The Ovens Landcare Network is currently undertaking a project to increase education and the accessibility of regenerative agriculture within our catchment. The aim of this project is to give producers tools to increase the resilience of their properties in the face of a changing climate through improving soil health.
We have hosted a webinar with Graeme Hand of Stipa Native Grasses who is a specialist in farm business viability and the recording of this is available here.
Upcoming event Life Underground: Improving Soil Health. For more information click through here.
European Wasps are a significant threat to our local biodiversity, urban amenity, and agricultural activities. With the support of grant funds the OLN will distribute information and subsided wasp traps throughout our Network. We will sell European Wasp species-specific traps for individuals, businesses, and community groups to utilise. These traps will reduce queen numbers in spring before they begin new nests, and to reduce the numbers of workers throughout summer that provision nests and can diminish nest strength enough that they collapse.
Keep an out on our upcoming events as we plan on holding multiple information sessions to provide the community with educational resources to effectively manage European Wasps.
One of the major gaps in the seasonal distribution of introduced dung beetles in our area is the absence of species that are active in spring. As a consequence, unburied spring dung locks up nutrients that could benefit pasture production and the environment (e.g. water quality) and allows spring breeding of the pestilent bush fly.

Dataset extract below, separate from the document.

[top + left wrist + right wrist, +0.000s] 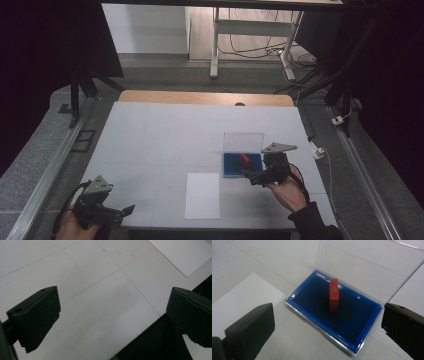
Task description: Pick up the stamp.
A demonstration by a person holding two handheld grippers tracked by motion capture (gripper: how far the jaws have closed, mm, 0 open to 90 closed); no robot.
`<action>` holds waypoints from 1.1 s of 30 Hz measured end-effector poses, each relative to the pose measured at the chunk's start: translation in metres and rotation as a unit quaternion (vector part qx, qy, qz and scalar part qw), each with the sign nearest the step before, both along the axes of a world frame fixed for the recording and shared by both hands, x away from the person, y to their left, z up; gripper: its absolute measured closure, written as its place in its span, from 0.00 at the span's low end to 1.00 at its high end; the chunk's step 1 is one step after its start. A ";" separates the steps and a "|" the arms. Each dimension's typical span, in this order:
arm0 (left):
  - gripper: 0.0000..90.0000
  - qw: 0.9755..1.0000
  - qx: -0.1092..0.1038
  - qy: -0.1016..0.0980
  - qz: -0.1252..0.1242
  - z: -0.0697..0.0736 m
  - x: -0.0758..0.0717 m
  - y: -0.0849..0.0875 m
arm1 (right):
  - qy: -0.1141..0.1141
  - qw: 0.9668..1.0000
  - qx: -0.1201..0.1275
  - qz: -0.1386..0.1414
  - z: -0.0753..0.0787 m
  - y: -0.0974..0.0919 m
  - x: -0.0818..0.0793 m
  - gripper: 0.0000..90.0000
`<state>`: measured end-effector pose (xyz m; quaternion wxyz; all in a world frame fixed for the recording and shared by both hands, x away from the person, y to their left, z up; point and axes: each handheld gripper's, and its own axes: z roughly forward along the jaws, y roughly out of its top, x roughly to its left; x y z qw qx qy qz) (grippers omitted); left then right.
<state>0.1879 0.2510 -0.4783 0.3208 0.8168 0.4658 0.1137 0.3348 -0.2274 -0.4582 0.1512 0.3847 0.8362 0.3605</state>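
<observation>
Your right gripper point(328, 327) hangs with jaws spread wide, grasping nothing, just near of a blue ink pad point(352, 322) with its clear lid point(372, 267) raised. A red stamp point(334, 295) stands upright on the pad. Your left gripper point(112, 320), also released, hovers over the table's point(150, 135) near left corner, left of a white sheet point(202, 195).

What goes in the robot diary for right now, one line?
right gripper open near red stamp | stamp upright on blue ink pad | left gripper open
</observation>
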 end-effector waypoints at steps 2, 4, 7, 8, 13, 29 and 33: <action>0.00 1.000 0.000 0.001 -0.001 0.000 0.000 0.000 | 0.001 1.000 0.001 0.000 -0.001 0.001 0.002 0.00; 0.00 1.000 0.002 0.001 -0.003 0.000 0.000 -0.001 | 0.005 1.000 0.003 0.004 -0.003 0.002 0.007 0.00; 0.00 1.000 0.006 0.001 -0.005 0.000 0.000 -0.002 | 0.011 1.000 -0.002 0.002 -0.008 0.007 0.017 0.00; 0.00 1.000 0.007 0.001 -0.006 0.000 0.000 -0.002 | 0.011 1.000 -0.002 0.002 -0.008 0.007 0.017 0.00; 0.00 1.000 0.006 0.003 -0.006 0.000 0.001 -0.001 | 0.008 1.000 -0.019 0.001 -0.015 0.013 0.026 0.00; 0.00 1.000 0.002 0.007 -0.010 -0.001 0.001 -0.001 | -0.017 0.998 -0.064 -0.004 -0.023 0.026 0.039 0.27; 0.00 1.000 0.001 0.009 -0.013 -0.001 0.001 -0.001 | 0.000 0.998 -0.058 0.009 -0.021 0.026 0.040 0.52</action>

Through this project the Ovens Landcare Network is working to establish two starter colonies of two spring active dung beetle species in the Ovens Valley.

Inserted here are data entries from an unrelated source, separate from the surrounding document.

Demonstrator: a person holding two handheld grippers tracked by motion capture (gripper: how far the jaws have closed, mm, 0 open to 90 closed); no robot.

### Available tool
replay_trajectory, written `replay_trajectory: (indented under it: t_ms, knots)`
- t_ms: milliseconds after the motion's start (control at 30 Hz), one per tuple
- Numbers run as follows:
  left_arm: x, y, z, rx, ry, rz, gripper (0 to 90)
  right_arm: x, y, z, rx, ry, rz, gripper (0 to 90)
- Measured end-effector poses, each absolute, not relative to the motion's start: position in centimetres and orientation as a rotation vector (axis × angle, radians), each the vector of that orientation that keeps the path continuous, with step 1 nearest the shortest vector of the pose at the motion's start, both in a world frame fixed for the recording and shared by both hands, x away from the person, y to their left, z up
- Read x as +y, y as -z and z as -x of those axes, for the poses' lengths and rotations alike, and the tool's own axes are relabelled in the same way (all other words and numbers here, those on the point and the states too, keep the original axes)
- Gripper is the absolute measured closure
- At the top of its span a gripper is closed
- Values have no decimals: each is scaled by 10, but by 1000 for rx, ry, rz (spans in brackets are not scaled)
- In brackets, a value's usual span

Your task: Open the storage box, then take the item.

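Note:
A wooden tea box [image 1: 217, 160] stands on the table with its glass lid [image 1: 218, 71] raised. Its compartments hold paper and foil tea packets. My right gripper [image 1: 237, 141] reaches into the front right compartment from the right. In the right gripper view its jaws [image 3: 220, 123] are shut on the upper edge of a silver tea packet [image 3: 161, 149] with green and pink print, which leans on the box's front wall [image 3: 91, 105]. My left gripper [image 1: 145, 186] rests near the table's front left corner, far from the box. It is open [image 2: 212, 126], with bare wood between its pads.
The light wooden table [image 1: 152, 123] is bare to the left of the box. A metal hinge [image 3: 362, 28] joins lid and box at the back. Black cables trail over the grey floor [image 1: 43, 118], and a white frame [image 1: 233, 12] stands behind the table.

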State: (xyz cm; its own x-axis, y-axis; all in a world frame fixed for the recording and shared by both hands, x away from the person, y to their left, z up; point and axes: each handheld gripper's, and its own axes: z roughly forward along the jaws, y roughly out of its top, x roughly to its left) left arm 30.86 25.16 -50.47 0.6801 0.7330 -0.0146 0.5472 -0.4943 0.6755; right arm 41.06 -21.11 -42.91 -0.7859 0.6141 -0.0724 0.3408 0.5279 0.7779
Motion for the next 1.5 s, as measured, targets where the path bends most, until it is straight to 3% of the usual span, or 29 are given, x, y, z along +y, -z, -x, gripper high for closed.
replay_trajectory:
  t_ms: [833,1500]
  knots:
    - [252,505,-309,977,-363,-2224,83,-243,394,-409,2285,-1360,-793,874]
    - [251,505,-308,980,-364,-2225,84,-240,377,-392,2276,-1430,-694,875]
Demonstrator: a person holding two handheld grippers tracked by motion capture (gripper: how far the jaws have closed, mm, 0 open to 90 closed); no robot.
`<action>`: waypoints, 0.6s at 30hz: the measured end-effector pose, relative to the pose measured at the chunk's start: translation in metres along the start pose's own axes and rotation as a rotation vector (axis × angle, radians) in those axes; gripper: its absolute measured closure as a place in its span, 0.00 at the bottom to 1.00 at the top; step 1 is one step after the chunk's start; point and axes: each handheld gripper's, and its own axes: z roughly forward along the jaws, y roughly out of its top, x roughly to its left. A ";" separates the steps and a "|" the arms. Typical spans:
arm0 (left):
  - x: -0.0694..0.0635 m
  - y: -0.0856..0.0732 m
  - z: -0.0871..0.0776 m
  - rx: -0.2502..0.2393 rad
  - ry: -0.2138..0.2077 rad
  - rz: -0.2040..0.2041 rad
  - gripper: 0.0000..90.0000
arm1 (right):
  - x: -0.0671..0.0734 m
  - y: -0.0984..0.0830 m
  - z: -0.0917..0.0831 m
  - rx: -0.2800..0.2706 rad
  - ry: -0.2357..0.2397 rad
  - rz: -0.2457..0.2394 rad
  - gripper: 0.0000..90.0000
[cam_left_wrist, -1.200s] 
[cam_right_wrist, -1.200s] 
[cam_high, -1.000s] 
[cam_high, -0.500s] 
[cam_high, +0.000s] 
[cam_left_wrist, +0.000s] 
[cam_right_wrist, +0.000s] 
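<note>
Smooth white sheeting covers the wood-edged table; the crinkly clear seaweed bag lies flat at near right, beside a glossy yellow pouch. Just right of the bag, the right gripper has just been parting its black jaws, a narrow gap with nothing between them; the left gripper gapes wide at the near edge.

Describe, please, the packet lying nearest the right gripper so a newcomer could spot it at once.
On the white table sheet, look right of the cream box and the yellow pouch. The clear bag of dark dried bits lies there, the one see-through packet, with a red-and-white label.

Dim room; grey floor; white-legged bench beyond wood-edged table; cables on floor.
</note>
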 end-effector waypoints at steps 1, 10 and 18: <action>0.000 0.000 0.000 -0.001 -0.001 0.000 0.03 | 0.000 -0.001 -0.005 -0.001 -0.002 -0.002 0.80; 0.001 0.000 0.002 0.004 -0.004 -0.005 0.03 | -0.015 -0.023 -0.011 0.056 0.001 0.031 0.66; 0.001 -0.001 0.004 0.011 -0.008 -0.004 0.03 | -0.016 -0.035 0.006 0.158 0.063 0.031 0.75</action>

The Ovens Landcare Network is working to support four member groups (Chiltern, Indigo Valley, Rutherglen, and Wooragee) to work with the Indigo Shire and other roadside managers to improve the biodiversity values of four roadsides in their communities. In conjunction with undertaking on-ground works such as weed control and revegetation, we are working to improve local understanding on the values of roadsides as habitat and linkages for our local biodiversity.
This invasive species affects local industry and community members who grow their own produce. Over the past two years the network worked with Landcare groups across the network to successfully run multiple information sessions to educate our local community on Queensland Fruit Fly and the many options available to control and reduce their numbers. We have also been able to distribute species-specific traps and netting products at subsidised prices to our community.
The Ovens Landcare Network has worked closely with local Farmers and Community Markets to further educate our community and distribute these products. We have also developed fantastic relationships with our Visitor Information Centres to provide another avenue for the local community to access local control information and these subsided products.
The Burgoigee Creek, Hodgson & Horseshoe Creeks, and Springhurst & Byawatha Landcare Groups are working to raise awareness and implement on-ground management to protect their waterways, reduce soil erosion, and increase the health and number of paddock trees in their farming landscape.
A series of workshops will provide information and help develop community understanding of best practice management. Recordings of our webinars can be viewed here. Project support will be provided to develop site plans for up to 10 landholders from each of the three Landcare Groups. Fencing and re-vegetation incentives will be offered to landholders to protect waterways and scattered paddock trees.